#### Exercise requirements:
Copy the listing below line for line, from its opening line to the one with "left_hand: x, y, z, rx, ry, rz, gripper", both included; stop there.

#### Source data:
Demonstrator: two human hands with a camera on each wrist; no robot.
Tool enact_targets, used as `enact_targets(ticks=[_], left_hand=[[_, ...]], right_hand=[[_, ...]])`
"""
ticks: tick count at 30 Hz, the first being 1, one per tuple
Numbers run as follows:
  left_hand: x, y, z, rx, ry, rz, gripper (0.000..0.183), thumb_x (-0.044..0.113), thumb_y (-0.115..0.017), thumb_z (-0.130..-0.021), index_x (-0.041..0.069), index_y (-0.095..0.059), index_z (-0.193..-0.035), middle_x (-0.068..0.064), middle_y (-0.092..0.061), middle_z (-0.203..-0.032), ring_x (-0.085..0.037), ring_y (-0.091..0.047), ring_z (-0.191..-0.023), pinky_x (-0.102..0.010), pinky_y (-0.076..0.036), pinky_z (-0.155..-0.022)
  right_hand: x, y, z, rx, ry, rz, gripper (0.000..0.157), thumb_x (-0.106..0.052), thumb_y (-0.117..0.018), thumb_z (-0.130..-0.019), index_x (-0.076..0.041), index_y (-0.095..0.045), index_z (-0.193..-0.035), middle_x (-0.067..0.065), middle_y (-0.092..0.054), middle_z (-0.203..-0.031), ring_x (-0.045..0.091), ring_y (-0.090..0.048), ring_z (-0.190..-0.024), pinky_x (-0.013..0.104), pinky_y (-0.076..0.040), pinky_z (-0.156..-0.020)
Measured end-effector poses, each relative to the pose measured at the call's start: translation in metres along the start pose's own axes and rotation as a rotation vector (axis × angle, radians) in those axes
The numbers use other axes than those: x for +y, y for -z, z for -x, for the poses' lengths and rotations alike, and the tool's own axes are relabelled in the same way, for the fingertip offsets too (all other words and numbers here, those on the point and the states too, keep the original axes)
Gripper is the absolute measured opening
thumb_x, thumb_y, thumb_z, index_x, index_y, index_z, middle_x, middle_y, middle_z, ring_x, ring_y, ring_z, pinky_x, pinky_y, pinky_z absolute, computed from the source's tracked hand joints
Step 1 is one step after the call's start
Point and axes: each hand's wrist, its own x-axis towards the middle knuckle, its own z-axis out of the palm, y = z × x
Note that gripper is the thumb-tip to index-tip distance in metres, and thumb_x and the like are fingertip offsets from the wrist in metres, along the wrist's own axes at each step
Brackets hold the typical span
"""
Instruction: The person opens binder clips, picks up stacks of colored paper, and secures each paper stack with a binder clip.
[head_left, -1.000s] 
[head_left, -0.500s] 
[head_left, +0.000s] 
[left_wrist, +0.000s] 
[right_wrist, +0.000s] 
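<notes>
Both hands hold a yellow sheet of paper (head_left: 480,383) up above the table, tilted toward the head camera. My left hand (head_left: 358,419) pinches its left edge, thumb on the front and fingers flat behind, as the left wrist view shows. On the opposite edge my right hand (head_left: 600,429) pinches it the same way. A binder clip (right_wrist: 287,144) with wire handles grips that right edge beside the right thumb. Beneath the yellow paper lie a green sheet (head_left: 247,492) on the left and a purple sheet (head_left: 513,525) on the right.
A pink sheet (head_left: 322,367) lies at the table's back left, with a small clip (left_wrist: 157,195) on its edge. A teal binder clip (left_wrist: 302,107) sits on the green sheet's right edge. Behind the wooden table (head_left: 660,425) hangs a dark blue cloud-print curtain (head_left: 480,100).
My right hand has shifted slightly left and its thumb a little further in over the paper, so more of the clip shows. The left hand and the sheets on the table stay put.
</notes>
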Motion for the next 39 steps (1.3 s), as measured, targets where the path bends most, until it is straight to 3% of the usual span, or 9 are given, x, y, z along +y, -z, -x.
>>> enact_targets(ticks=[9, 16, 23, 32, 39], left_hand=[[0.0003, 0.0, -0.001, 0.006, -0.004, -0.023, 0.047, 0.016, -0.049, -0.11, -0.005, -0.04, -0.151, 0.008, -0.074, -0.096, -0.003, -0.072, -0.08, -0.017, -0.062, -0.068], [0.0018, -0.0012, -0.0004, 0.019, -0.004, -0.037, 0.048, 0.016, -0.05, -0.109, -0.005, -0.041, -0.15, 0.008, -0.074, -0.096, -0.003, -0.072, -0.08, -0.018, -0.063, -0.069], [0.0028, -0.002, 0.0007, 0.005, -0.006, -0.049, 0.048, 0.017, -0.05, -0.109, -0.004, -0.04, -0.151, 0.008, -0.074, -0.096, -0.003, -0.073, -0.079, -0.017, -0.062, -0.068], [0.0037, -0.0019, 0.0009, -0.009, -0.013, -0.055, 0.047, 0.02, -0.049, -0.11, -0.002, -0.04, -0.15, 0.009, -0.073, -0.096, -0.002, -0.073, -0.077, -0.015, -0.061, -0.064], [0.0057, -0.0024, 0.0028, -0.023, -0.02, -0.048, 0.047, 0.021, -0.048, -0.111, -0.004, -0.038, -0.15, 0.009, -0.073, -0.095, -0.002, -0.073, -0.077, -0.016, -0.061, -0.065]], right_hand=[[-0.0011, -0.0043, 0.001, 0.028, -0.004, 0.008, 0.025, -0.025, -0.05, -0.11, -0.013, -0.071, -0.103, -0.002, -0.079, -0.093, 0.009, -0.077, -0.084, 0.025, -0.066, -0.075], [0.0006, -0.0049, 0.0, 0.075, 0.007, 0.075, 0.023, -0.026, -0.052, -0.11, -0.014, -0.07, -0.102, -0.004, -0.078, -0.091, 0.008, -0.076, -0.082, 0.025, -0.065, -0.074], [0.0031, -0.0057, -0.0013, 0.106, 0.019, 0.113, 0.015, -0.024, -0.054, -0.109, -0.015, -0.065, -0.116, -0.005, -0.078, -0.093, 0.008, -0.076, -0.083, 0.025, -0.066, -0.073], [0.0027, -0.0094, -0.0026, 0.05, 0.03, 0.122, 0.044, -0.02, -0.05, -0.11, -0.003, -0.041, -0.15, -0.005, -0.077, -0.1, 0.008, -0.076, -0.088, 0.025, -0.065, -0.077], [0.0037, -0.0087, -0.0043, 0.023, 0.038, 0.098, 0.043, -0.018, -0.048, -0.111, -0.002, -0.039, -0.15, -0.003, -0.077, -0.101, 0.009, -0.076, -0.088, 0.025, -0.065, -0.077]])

#### Solution to the problem:
Demonstrator: two human hands with a camera on each wrist; no robot.
Tool enact_targets, used as `enact_targets(ticks=[_], left_hand=[[_, ...]], right_hand=[[_, ...]])`
"""
ticks: tick count at 30 Hz, the first being 1, one per tuple
Numbers run as follows:
  left_hand: x, y, z, rx, ry, rz, gripper (0.000..0.183), thumb_x (-0.044..0.113), thumb_y (-0.115..0.017), thumb_z (-0.130..-0.021), index_x (-0.041..0.069), index_y (-0.095..0.059), index_z (-0.193..-0.035), middle_x (-0.068..0.064), middle_y (-0.092..0.061), middle_z (-0.203..-0.032), ring_x (-0.085..0.037), ring_y (-0.091..0.047), ring_z (-0.191..-0.023), pinky_x (-0.102..0.010), pinky_y (-0.076..0.036), pinky_z (-0.155..-0.022)

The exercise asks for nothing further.